Work to be completed: Copy the entries that follow, exactly and completely.

Information provided below:

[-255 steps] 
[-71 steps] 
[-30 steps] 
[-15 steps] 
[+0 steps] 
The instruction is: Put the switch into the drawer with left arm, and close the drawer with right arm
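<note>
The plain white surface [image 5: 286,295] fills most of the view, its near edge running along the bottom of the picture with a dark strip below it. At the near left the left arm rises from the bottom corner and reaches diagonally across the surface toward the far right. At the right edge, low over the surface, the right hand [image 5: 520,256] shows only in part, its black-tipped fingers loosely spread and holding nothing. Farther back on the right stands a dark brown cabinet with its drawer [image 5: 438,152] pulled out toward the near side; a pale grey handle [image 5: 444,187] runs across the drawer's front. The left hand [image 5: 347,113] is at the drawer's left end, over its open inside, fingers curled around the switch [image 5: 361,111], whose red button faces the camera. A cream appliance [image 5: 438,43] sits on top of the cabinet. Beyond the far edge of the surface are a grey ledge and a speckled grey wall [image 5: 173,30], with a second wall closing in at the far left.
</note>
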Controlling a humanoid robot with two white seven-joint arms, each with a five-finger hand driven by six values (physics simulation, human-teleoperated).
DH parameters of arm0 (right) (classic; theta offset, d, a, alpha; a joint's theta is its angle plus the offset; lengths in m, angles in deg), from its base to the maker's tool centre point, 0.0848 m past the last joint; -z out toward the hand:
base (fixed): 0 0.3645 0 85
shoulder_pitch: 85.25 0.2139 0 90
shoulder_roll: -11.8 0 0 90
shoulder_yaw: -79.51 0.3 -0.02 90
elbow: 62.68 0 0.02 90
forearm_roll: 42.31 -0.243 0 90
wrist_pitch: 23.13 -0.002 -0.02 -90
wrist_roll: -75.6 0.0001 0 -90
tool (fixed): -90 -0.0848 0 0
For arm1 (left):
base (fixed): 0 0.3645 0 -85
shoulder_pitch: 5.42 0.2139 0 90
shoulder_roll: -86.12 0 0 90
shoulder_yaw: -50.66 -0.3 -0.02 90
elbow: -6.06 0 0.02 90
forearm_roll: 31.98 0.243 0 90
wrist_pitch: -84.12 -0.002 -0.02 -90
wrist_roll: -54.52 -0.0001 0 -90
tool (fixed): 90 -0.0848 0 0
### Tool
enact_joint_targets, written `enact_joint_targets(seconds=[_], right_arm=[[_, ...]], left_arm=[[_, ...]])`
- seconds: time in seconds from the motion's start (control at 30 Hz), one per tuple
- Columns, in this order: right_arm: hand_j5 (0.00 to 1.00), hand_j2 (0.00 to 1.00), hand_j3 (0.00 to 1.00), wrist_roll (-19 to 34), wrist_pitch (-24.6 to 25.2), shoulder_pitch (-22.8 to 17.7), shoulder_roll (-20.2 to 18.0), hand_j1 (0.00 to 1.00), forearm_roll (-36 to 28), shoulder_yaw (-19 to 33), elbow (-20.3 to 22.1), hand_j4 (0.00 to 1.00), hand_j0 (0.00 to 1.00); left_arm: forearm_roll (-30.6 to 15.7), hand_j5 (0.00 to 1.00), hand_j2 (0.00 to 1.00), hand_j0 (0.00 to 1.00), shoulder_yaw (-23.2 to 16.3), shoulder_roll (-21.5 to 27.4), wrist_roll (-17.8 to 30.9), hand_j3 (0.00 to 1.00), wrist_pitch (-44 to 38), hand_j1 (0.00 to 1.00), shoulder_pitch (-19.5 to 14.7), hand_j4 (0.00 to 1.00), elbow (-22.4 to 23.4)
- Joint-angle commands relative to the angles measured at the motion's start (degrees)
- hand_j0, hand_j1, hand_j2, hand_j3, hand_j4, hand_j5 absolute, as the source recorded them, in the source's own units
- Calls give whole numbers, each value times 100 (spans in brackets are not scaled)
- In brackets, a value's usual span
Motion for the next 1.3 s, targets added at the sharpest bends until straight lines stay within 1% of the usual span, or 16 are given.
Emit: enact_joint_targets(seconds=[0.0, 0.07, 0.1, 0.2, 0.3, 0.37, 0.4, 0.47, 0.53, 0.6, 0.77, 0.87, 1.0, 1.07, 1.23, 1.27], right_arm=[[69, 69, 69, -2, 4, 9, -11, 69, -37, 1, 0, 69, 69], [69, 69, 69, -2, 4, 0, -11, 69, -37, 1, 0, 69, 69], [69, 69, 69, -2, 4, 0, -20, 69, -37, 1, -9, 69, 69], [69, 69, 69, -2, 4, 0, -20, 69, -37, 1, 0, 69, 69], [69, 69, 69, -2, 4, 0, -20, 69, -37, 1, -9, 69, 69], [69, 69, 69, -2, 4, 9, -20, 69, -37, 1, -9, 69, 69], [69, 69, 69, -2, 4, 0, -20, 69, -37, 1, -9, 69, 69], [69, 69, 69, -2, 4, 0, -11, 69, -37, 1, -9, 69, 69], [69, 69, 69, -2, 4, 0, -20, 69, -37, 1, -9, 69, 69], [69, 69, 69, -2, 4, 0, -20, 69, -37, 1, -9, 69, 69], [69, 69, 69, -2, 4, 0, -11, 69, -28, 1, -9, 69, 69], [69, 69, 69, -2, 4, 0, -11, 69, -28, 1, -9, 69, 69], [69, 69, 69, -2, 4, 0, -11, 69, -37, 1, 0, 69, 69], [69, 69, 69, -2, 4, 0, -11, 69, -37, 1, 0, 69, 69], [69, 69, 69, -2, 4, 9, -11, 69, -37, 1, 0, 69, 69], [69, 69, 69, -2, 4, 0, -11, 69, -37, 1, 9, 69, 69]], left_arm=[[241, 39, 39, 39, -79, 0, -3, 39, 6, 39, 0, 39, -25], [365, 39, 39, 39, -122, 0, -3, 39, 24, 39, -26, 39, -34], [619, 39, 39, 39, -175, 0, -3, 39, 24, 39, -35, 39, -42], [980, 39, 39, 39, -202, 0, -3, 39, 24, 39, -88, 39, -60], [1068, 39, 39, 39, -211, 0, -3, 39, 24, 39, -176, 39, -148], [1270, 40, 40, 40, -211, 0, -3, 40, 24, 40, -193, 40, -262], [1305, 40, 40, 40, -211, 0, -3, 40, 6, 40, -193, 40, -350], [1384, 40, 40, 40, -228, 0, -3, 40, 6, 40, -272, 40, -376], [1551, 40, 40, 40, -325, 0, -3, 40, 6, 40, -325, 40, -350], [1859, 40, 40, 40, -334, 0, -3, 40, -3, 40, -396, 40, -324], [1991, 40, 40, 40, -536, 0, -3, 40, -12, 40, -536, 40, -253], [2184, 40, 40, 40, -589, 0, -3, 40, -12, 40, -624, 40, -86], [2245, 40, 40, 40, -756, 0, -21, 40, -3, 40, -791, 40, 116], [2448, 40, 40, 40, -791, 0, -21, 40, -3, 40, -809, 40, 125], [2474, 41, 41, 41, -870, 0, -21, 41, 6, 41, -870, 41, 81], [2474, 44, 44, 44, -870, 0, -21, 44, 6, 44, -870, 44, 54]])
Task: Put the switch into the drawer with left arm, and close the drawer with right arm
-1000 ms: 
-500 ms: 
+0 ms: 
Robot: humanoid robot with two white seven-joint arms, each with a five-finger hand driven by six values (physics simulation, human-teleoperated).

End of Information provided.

Answer to the problem:
[-255 steps] 
[-71 steps] 
[-30 steps] 
[-15 steps] 
[+0 steps] 
The instruction is: Put the switch into the drawer with left arm, and close the drawer with right arm
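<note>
The plain white surface [image 5: 286,295] fills most of the view, its near edge running along the bottom of the picture with a dark strip below it. At the near left the left arm rises from the bottom corner and reaches diagonally across the surface toward the far right. At the right edge, low over the surface, the right hand [image 5: 520,256] shows only in part, its black-tipped fingers loosely spread and holding nothing. Farther back on the right stands a dark brown cabinet with its drawer [image 5: 438,152] pulled out toward the near side; a pale grey handle [image 5: 444,187] runs across the drawer's front. The left hand [image 5: 347,113] is at the drawer's left end, over its open inside, fingers curled around the switch [image 5: 361,111], whose red button faces the camera. A cream appliance [image 5: 438,43] sits on top of the cabinet. Beyond the far edge of the surface are a grey ledge and a speckled grey wall [image 5: 173,30], with a second wall closing in at the far left.
</note>
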Controlling a humanoid robot with two white seven-joint arms, each with a five-finger hand driven by six values (physics simulation, human-teleoperated).
DH parameters of arm0 (right) (classic; theta offset, d, a, alpha; a joint's theta is its angle plus the offset; lengths in m, angles in deg), from its base to the maker's tool centre point, 0.0848 m past the last joint; -z out toward the hand:
base (fixed): 0 0.3645 0 85
shoulder_pitch: 85.25 0.2139 0 90
shoulder_roll: -11.8 0 0 90
shoulder_yaw: -79.51 0.3 -0.02 90
elbow: 62.68 0 0.02 90
forearm_roll: 42.31 -0.243 0 90
wrist_pitch: 23.13 -0.002 -0.02 -90
wrist_roll: -75.6 0.0001 0 -90
tool (fixed): -90 -0.0848 0 0
For arm1 (left):
base (fixed): 0 0.3645 0 -85
shoulder_pitch: 5.42 0.2139 0 90
shoulder_roll: -86.12 0 0 90
shoulder_yaw: -50.66 -0.3 -0.02 90
elbow: -6.06 0 0.02 90
forearm_roll: 31.98 0.243 0 90
wrist_pitch: -84.12 -0.002 -0.02 -90
wrist_roll: -54.52 -0.0001 0 -90
tool (fixed): 90 -0.0848 0 0
### Tool
enact_joint_targets, written `enact_joint_targets(seconds=[_], right_arm=[[_, ...]], left_arm=[[_, ...]])`
- seconds: time in seconds from the motion's start (control at 30 Hz), one per tuple
- Columns, in this order: right_arm: hand_j5 (0.00 to 1.00), hand_j2 (0.00 to 1.00), hand_j3 (0.00 to 1.00), wrist_roll (-19 to 34), wrist_pitch (-24.6 to 25.2), shoulder_pitch (-22.8 to 17.7), shoulder_roll (-20.2 to 18.0), hand_j1 (0.00 to 1.00), forearm_roll (-36 to 28), shoulder_yaw (-19 to 33), elbow (-20.3 to 22.1), hand_j4 (0.00 to 1.00), hand_j0 (0.00 to 1.00); left_arm: forearm_roll (-30.6 to 15.7), hand_j5 (0.00 to 1.00), hand_j2 (0.00 to 1.00), hand_j0 (0.00 to 1.00), shoulder_yaw (-23.2 to 16.3), shoulder_roll (-21.5 to 27.4), wrist_roll (-17.8 to 30.9), hand_j3 (0.00 to 1.00), wrist_pitch (-44 to 38), hand_j1 (0.00 to 1.00), shoulder_pitch (-19.5 to 14.7), hand_j4 (0.00 to 1.00), elbow (-22.4 to 23.4)
- Joint-angle commands relative to the angles measured at the motion's start (degrees)
- hand_j0, hand_j1, hand_j2, hand_j3, hand_j4, hand_j5 absolute, as the source recorded them, in the source's own units
- Calls give whole numbers, each value times 100 (spans in brackets are not scaled)
- In brackets, a value's usual span
Motion for the next 1.3 s, targets added at the sharpest bends until straight lines stay within 1% of the usual span, or 16 are given.
Emit: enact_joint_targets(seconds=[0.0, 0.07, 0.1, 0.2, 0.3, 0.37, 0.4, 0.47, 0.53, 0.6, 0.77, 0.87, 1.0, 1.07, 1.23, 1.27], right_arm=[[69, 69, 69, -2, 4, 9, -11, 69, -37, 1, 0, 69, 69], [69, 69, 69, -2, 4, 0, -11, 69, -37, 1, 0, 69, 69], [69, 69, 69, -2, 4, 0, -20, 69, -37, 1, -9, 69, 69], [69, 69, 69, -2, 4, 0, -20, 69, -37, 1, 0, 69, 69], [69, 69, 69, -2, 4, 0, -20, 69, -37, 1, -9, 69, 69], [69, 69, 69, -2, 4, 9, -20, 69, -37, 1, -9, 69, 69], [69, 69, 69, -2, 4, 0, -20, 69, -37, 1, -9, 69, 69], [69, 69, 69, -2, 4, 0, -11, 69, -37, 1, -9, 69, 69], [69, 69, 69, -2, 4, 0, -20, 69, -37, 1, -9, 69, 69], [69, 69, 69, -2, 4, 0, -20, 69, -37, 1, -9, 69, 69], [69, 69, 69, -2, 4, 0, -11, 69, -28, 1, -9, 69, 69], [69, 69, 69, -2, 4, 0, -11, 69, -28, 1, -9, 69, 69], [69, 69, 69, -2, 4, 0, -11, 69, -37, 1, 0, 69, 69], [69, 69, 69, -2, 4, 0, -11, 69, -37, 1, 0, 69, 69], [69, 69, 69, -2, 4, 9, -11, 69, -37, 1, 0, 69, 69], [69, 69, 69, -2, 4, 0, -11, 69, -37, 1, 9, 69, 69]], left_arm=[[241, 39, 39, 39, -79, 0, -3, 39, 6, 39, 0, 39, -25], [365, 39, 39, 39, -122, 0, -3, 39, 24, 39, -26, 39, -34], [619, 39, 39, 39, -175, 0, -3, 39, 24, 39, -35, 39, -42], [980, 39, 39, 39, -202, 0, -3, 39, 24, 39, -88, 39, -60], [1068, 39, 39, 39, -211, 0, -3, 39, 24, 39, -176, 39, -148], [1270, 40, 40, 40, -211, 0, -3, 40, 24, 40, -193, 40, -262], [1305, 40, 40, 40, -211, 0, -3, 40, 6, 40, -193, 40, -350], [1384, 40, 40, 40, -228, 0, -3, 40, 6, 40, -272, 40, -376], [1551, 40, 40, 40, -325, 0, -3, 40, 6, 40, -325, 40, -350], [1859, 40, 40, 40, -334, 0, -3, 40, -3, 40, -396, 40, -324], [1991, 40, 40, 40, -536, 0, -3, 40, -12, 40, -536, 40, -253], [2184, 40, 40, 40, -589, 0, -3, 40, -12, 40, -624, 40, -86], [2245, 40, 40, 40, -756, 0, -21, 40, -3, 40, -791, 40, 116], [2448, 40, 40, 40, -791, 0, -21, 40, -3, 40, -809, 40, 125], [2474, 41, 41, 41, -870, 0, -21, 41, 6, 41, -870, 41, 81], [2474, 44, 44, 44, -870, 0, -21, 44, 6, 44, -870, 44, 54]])
Task: Put the switch into the drawer with left arm, and close the drawer with right arm
-1000 ms: 
-500 ms: 
+0 ms: 
Robot: humanoid robot with two white seven-joint arms, each with a five-finger hand driven by six values (physics simulation, human-teleoperated).

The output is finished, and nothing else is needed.